Exercise prompt —
Find and return every line of the data that contains the word "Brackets".
START Exercise input
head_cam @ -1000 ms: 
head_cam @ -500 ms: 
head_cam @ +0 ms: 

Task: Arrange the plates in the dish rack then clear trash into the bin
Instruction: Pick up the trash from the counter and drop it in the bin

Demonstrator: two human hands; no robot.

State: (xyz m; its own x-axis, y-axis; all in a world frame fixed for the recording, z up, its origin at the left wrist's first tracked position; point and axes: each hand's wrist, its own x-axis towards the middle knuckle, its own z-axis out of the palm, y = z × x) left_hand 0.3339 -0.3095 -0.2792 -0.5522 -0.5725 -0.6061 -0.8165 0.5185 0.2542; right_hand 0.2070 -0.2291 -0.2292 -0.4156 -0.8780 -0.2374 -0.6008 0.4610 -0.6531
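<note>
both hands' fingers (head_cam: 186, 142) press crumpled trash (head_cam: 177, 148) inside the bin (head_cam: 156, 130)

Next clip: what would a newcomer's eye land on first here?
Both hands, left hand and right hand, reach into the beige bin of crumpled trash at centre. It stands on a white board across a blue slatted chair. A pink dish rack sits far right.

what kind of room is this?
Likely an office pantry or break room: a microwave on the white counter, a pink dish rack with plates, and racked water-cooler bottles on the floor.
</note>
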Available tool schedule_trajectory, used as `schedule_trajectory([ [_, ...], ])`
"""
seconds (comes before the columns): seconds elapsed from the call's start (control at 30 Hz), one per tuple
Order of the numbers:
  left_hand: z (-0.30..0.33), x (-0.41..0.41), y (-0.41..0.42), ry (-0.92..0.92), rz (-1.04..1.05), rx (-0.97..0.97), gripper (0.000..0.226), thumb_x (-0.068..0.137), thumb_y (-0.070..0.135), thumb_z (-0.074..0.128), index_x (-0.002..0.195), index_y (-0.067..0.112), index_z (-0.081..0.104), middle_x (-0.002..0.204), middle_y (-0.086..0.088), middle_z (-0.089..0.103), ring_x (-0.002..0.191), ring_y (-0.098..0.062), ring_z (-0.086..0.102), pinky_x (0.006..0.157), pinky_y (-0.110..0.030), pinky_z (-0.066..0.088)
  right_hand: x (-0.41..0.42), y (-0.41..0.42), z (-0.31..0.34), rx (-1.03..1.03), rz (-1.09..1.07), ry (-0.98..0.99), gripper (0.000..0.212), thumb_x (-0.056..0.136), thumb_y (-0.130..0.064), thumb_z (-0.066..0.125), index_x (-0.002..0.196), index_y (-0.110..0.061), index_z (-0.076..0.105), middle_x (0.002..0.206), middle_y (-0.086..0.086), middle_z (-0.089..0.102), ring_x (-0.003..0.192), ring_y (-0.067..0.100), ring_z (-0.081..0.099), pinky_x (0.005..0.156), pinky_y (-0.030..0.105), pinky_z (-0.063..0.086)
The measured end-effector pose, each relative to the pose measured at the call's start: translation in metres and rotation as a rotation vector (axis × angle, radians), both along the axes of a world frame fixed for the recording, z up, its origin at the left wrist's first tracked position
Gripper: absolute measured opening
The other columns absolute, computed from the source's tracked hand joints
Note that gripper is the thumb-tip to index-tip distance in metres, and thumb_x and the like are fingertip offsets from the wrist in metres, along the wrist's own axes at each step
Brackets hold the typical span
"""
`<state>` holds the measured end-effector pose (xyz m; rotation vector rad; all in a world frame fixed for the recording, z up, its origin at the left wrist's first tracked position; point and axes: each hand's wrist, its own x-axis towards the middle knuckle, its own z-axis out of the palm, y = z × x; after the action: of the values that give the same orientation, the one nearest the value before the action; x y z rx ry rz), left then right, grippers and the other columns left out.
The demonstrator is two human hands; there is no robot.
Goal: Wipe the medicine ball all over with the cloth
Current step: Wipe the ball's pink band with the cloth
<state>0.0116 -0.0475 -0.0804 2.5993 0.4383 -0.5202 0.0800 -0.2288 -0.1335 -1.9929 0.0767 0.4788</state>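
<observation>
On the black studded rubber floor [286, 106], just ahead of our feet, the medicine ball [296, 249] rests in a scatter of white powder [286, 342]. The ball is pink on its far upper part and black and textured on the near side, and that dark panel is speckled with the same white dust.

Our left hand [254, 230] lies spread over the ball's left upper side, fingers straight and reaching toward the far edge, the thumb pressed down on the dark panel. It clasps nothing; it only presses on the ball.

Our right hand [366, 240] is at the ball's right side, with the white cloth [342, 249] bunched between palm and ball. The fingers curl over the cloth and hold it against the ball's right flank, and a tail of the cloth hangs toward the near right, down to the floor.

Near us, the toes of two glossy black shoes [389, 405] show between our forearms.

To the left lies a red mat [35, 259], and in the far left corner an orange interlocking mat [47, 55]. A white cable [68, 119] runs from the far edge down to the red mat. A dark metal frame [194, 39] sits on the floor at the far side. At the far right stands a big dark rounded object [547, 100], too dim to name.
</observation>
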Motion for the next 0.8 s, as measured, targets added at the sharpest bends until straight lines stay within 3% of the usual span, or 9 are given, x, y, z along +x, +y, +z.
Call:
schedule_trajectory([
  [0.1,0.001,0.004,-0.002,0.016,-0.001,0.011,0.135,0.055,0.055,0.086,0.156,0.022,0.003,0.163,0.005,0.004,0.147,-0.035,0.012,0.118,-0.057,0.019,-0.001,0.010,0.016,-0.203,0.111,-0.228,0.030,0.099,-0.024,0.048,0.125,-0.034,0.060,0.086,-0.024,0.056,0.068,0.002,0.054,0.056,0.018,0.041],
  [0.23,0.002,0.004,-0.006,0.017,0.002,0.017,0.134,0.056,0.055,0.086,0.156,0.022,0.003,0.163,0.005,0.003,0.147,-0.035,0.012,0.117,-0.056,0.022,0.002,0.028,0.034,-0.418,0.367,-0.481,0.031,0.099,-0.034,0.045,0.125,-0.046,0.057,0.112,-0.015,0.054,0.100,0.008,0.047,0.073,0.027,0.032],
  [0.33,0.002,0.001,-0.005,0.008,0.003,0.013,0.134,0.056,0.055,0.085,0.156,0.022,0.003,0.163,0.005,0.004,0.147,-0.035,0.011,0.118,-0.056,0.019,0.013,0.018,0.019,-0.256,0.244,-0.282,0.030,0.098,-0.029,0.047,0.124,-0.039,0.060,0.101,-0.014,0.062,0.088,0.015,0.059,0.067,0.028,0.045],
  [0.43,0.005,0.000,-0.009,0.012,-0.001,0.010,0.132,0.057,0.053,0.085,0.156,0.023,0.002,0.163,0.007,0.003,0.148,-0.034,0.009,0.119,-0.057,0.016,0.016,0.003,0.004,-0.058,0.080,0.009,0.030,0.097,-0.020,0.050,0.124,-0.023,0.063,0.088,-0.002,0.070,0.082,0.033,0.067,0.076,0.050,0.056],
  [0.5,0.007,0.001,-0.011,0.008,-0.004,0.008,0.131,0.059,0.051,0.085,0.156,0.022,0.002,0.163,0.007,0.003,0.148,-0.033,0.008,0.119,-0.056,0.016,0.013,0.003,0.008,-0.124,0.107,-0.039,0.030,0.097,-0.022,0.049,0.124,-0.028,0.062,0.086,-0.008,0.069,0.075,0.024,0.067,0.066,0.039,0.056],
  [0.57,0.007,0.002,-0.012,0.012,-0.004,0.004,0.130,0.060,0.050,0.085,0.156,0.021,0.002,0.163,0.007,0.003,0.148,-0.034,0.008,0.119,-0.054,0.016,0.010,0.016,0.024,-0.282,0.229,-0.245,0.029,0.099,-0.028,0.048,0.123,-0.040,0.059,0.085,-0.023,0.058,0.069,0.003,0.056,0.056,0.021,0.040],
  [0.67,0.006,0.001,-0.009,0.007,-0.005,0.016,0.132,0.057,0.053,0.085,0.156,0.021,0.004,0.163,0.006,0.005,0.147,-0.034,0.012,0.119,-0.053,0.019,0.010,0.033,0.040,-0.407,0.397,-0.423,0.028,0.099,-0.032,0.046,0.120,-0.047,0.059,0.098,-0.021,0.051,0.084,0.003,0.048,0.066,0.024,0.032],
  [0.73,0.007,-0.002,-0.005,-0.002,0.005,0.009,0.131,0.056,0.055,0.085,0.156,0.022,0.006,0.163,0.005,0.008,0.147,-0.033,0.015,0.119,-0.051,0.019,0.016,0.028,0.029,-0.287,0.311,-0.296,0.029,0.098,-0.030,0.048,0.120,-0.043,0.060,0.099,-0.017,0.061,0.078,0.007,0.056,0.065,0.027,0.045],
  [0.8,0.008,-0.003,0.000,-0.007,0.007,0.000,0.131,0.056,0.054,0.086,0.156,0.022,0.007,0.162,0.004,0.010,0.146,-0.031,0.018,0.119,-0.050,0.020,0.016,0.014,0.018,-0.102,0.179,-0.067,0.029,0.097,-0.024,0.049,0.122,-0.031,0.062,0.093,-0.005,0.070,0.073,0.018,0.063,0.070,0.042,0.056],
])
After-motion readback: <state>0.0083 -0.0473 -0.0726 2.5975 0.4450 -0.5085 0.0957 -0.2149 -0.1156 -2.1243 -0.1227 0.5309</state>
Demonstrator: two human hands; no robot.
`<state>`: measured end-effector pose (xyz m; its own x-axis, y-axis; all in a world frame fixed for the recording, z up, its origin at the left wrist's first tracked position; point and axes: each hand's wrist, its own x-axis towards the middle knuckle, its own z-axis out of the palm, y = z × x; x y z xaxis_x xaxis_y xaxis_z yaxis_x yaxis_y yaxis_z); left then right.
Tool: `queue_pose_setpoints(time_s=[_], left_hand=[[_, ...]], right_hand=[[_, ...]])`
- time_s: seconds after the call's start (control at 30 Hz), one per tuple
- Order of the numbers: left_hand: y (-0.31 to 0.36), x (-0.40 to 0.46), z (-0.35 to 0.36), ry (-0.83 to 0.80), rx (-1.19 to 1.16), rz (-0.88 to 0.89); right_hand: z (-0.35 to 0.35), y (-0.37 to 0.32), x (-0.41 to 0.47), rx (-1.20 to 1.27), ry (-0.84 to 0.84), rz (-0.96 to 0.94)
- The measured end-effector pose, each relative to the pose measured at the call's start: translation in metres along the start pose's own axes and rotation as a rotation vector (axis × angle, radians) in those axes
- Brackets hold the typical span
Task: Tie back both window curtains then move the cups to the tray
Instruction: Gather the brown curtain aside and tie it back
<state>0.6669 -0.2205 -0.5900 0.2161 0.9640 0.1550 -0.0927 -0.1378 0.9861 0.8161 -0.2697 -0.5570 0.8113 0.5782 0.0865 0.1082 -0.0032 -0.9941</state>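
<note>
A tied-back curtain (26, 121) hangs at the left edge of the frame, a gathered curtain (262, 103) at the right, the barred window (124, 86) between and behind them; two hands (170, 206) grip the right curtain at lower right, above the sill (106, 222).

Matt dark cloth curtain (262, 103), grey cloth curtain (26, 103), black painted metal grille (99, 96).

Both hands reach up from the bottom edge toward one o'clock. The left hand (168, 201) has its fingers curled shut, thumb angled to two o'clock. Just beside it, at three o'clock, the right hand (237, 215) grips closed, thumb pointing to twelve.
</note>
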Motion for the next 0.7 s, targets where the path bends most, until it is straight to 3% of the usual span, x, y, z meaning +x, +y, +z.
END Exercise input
Task output —
Brackets hold the typical span
- Brackets hold the typical span

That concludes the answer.